4月25日に行われた単走予選で上位32台が選出され、翌26日の決勝トーナメントへコマを進めた。予選を見事にトップ通過したのは、新たに新車のトヨタ「GR86」で参戦したNo.131のRYUMA選手だ。圧倒的な走りをしっかりとまとめ上げた。
そして迎えた26日。この日は午前中にトップ32のトーナメントがあり、午後にはこれを勝ち上がった16名によるオープニングセレモニーと上位のトーナメントが行われた。井口選手は予選を通過し、トップ32までは進出したものの、残念ながらここで敗退。午後を迎えないまま開幕戦の競技を終えている。
白熱の追走バトル! 激闘を制した中村直樹が優勝
順調に勝ち上がったのは、予選トップのRYUMA選手、2025年シーズンに海外で走り込んできたNo.999の中村直樹選手、2025年のFDJチャンピオンであるNo.36の高橋和己選手、そしてアメリカと日本でシリーズを戦うNo.530の益山航選手だ。
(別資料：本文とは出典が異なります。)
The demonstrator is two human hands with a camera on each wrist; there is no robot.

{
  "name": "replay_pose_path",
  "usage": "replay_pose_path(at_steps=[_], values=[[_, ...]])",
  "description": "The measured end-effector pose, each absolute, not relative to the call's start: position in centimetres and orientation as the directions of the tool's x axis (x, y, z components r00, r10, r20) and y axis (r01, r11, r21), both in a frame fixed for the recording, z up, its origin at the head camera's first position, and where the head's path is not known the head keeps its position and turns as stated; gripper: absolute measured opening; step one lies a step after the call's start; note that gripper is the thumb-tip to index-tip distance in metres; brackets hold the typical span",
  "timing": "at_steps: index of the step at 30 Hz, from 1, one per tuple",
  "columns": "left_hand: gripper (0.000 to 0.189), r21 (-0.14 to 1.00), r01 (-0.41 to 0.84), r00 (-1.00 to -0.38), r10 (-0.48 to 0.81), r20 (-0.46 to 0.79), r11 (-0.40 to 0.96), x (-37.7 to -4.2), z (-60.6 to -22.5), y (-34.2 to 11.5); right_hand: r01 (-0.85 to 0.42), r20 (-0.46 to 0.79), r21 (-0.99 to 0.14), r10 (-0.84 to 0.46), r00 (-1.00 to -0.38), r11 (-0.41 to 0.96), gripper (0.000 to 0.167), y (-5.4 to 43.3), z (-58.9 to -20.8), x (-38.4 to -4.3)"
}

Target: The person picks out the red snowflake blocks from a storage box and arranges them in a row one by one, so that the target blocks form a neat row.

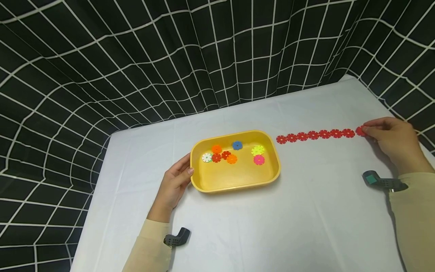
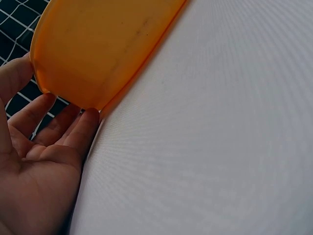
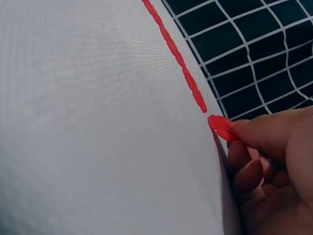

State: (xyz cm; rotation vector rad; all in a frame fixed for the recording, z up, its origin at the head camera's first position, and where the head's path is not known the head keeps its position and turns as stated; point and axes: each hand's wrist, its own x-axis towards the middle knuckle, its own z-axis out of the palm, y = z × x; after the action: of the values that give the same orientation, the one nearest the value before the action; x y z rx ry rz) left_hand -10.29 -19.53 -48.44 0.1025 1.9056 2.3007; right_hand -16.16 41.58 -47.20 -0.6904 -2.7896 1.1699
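Note:
At the right of the table my right hand (image 1: 394,138) pinches a red notched plastic disc (image 1: 360,131) between thumb and fingers. In the right wrist view the pinched red disc (image 3: 221,126) shows as two overlapping layers; whether it is one disc or two I cannot tell. Just left of it, a small gap apart, a line of several red notched discs (image 1: 313,135) lies on the cloth. My left hand (image 1: 175,183) holds the left end of a yellow tray (image 1: 234,187), its thumb at the rim and the other fingers against the outer wall.
Inside the tray lie several loose discs, among them a blue disc (image 1: 237,145), a white disc (image 1: 206,157), a pink disc (image 1: 259,159) and yellow-green ones (image 1: 257,150). A white cloth (image 1: 272,226) covers the table. Black white-gridded curtains (image 1: 224,56) surround its back and sides.

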Motion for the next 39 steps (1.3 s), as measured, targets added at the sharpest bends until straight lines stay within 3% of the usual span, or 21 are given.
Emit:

この実力派4名がセミファイナルまで進出した。
セミファイナルでは、4名ともが甲乙つけがたい非常に見ごたえのある走りを展開する。両ヒートともワンモアタイム(審査員の投票が過半数に達しない場合に行われる再走審査)へ持ち込まれる激闘となったが、最終的に中村選手と益山選手がファイナルへ進出。白熱の開幕戦で優勝を勝ち取ったのは、中村直樹選手であった。
「2025年の1年間、海外のおもにヨーロッパ戦で鍛えてきて、日本に帰ってきてこのフォーミュラ ドリフトでいい追走ができたことをうれしく思っています」(中村選手)
「今年のアメリカのラウンドも回るのですが、次はもう2週間無いのでそこに向けていい流れが作れたと思います。この勢いのままでアメリカでもがんばります」(益山選手/4年ぶりの表彰台)
「GR86を作っていただいて、メカニック、スポンサーの皆さんのおかげでここに来られました。このまま引き続きいい結果を残していけるよう頑張りたいと思います」(RYUMA選手)
この開幕戦に続き、FDJ第2戦は三重県にある鈴鹿ツインサーキットで5月16日から17日に開催される。
わずかなラインのズレやアングルの違いが勝敗を分ける極限のドリフト競技。世界で戦う日本人ドライバーたちの技術は、世界最高峰の領域に達しているといっても過言ではない達している。次戦以降も、タイヤのスキール音と白煙のなかで繰り広げられる熱きドラマから目が離せない。